Существовала своего рода униформа. Все обвешивались золотом и носили банданы – либо на голове, либо на локте, запястье или колене. В широченных брюках можно было утонуть, левая штанина зачем-то закатывалась до колена; под стать были кроссовки – с языками выше щиколотки; непременные бейсболки полагалось надвигать на глаза – и все, абсолютно все это великолепие было фирмы «Найк», благодаря чему, куда бы наша пятерка ни шла, всюду от нее оставалась отметка корпоративного одобрения. И ходили они по-особенному: левая часть туловища, расслабленная и неподвижная, тащилась за правой половиной; Йейтс предвкушал такую дивную, пугливую, неспешную, мягколапую хромоту для своего дикого тысячелетнего зверя. Десятью годами ранее, в то «Лето любви», когда рэйверы танцевали до упаду, Миллат и его команда пытались пробраться в Брэдфорд.
– Ничего мы не замышляем, ага? – ответил охраннику Миллат.
– Просто едем… – начал Хифан.
– В Брэдфорд, – сказал Раджик.
– По делу, ага, – пояснил Дипеш.
– Пока! Бидайо! – закричал Хифан охраннику, когда они вскочили в поезд, выдав на прощание серию непристойных жестов.
– Чур, я у окна, ага? Отлично. Жуть как хочется курнуть, ага? Крутит меня всего, ага? Непростое у нас дело, ребята. А все из-за этого шизанутого мудилы – вот бы ему всыпать по первое число, ага?
– А он там правда будет?
Серьезные вопросы всегда адресовались Миллату, и он давал ответы за всю честную компанию сразу.
– Нет, конечно. Его там и не должно быть. Там соберутся одни только братья. Это ж хренов митинг протеста, голова ты, не станет же он протестовать против себя.
Ранил был задет.
– Я просто хочу сказать, что навалял бы ему люлей, будь он там. За его похабную книжонку.
– Оскорбление, мать вашу! – плюнув на стекло, отозвался Миллат. – Нам и так в этой стране приходится много чего терпеть. А тут еще свой добавил. Расклаат! Он ублюдочный бадор, подпевала белокожих.
– Мой дядя говорит, что он даже писать не умеет. – Хифан, наиболее ревностный мусульманин в их компании, был в ярости. – А еще осмеливается говорить об Аллахе!
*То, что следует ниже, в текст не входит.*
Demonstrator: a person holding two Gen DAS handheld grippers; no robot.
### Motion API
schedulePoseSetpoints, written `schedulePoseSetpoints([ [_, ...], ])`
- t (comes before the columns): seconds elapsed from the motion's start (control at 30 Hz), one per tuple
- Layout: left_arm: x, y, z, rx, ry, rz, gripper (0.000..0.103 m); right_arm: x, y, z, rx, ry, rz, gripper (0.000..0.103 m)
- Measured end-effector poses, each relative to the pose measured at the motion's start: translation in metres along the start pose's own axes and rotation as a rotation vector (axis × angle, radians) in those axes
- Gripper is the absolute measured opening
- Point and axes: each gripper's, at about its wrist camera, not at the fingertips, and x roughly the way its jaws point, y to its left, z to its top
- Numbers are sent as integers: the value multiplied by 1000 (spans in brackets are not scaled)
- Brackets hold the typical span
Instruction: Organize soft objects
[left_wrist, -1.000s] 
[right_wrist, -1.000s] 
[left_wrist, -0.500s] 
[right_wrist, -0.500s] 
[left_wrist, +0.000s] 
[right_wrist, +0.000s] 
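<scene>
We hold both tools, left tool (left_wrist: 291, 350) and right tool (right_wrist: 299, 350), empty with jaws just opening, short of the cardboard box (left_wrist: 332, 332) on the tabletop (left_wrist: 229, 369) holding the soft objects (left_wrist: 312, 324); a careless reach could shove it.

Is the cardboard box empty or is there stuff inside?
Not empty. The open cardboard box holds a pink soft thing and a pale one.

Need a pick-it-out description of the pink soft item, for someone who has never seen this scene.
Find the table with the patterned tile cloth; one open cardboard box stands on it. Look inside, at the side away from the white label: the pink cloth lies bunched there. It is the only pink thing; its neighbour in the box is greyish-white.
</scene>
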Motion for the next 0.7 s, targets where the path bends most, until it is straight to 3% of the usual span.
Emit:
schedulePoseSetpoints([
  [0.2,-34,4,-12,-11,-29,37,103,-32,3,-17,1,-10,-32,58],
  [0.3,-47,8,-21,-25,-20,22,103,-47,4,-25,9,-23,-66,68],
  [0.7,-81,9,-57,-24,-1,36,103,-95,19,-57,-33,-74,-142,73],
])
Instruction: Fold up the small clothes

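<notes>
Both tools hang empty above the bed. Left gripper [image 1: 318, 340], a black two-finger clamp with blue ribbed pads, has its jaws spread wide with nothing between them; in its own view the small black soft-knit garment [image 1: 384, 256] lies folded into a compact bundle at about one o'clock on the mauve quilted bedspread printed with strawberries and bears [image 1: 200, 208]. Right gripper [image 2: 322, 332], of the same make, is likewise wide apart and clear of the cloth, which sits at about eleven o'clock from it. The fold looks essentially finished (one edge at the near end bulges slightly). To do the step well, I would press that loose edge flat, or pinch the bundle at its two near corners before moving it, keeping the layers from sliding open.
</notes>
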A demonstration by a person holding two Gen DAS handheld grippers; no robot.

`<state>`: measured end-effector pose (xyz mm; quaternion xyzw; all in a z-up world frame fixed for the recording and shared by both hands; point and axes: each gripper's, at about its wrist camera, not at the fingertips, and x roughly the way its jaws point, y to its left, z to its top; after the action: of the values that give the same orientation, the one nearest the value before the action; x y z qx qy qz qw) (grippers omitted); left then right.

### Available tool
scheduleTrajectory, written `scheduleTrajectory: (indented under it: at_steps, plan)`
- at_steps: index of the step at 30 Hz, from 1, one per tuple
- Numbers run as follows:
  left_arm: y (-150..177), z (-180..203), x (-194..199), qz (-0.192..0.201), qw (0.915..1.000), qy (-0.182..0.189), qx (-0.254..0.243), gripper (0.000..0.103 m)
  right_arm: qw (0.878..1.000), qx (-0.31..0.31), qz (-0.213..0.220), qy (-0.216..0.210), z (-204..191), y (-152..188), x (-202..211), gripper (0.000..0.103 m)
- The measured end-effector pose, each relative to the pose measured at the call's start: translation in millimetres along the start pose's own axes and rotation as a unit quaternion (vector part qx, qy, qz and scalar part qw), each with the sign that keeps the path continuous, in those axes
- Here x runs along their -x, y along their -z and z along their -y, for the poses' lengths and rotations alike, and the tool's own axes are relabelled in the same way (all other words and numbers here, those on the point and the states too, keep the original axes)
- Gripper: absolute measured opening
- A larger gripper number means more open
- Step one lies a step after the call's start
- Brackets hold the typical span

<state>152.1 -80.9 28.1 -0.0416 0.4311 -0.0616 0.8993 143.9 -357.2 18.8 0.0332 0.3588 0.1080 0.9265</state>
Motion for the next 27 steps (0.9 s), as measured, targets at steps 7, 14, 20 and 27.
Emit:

– Да срать на него Аллах хотел, ага, – выкрикнул Раджик, наименее интеллигентный из всех; в его представлении Бог был чем-то средним между Царем обезьян[61] и Брюсом Уиллисом. – Да он ему яйца оторвет. Грязная книжонка!
– А ты читал ее? – спросил Ранил, когда они проносились мимо Финсбери-парка.
Повисла пауза.
Наконец Миллат ответил:
– На самом деле, я ее, в общем, не до конца прочел, но всем понятно, что это дерьмо, ага?
Точнее, Миллат книгу даже не открывал. Он знать не знал ни об авторе, ни о книге; не смог был отличить ее в стопке других изданий; не опознал бы писателя в ряду его собратьев по перу (ряд скандальных авторов вышел бы неотразимый: Сократ, Протагор, Овидий, Ювенал, Рэдклифф Холл[62], Борис Пастернак, Д. Г. Лоуренс, Солженицын, Набоков – все держат у груди порядковый номер, щурясь от яркой вспышки тюремного фотографа). Зато Миллат знал другое. Что он, Миллат, пакистанец, вне зависимости от места рождения, он пропах карри и не имеет сексуальной принадлежности, он вынужден делать работу за других или быть безработным и сидеть на шее у государства либо работать на родственников; что он может стать дантистом, лавочником и разносчиком карри, но никогда не будет футболистом или кинорежиссером; что ему нужно убираться обратно в свою страну либо оставаться здесь и с трудом зарабатывать на жизнь; что он обожает слонов и носит тюрбаны; тот, кто говорит, как Миллат, чувствует, как Миллат, выглядит, как Миллат, никогда не попадет в сводку новостей, кроме как через свой труп. Одним словом, он знал, что в этой стране у нет ни лица, ни голоса, и вдруг на позапрошлой неделе рассерженные люди его расы заполонили все телеканалы, радио и газеты, Миллат узнал этот гнев, назвал своим и вцепился в него обеими руками.
62
Роман этой английской писательницы «Колодец одиночества» (1928) долгое время был под запретом как «библия лесбиянок».